Willow Cottage Nursing Home on Station Road closed in 2018 after the Care Quality Commission (CQC) rated it inadequate and the council stopped it from taking any new residents.

Developer Sats Ahluwalia has been granted permission to convert the building into nine flats and an office, despite concerns over parking and traffic from residents and Yate Town Council. 

A South Gloucestershire Council planning committee gave consent for the work, which will see the three-storey building with a two-storey rear extension turned into six three-bedroom apartments, two two-bedroom flats and one one-bedroom apartment. 

But committee members took some convincing before voting five to two on November 14 to allow the development.

They heard some of the 18 parking spaces required by council policy can only be reached via a private road and were told the council cannot force the owners to permit trespassers.

Access to private land is a civil matter not a planning issue, and therefore lies outside the jurisdiction of the council, a planning officer said.

Councillor Brian Hopkinson said it was “stupid” the council could force a developer to provide parking spaces but was unable to make sure the spaces were useable.

Mr Ahluwalia has promised to provide 19 parking spaces altogether across existing car parks to the front and rear of the site.

But the car park at the back can only be reached via a private road, Bowers Hey, off Treeleaze.
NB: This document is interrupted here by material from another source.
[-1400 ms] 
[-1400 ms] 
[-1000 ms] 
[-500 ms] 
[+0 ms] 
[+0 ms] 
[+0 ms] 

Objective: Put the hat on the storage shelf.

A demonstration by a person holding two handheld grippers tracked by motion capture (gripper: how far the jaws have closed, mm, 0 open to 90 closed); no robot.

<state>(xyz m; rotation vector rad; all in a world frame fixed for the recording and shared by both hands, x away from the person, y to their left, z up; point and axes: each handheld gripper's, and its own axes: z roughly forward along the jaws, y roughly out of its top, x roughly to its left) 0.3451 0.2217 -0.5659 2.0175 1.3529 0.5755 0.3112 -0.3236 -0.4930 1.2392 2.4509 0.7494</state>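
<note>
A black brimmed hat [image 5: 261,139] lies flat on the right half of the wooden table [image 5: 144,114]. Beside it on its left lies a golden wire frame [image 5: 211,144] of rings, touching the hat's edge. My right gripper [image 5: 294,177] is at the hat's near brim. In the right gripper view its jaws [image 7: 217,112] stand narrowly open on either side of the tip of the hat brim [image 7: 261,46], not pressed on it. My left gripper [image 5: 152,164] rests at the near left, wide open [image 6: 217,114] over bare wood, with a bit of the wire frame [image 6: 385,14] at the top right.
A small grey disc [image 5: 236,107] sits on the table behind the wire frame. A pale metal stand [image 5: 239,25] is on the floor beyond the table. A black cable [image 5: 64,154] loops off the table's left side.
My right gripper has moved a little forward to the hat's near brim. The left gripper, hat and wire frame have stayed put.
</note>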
Michael Woodward, who lives with his wife in Bowers Hey, told the committee that he and his neighbours own the private road, together with the previous owners of Willow Cottage.

Objecting to the application,  he said: “How can the new owner now be able to use this road without any approach to us? He will not answer emails and we cannot discuss it with him.”

A planning officer said it up to the developer to resolve the issue by reaching an agreement with the Woodwards and the other owners of Bowers Hey before selling the flats.

“If they can provide that parking, they can carry out that development,” the officer said. “The fact that they [future residents] can’t get to it is a risk that the developer would have to take.”

Mr Woodward asked the committee to prohibit on-street parking by future occupiers and to force the developer to add a turning circle to the small rear car park to stop cars “blindly reversing out” into Bowers Hey.

But council officers told committee members there was sufficient room for cars to manoeuvre within the rear car park and that it was not “reasonable” to prohibit parking outside the “curtilage” of the site, even though the developer had offered to agree to it.

The committee heard the developer was willing to put up signs to discourage on-street parking by future occupiers and to work with residents to allow them access through the site to the shops on Station Road.

The planning officers, who recommended Mr Ahluwalia’s plans for approval, did not consider the conversion would affect parking and traffic significantly.

The application was referred to the planning committee by Yate Central councillor Ruth Davis with the support of Dodington representative Tony Davis and James Arrowsmith, councillor for Stoke Park and Cheswick.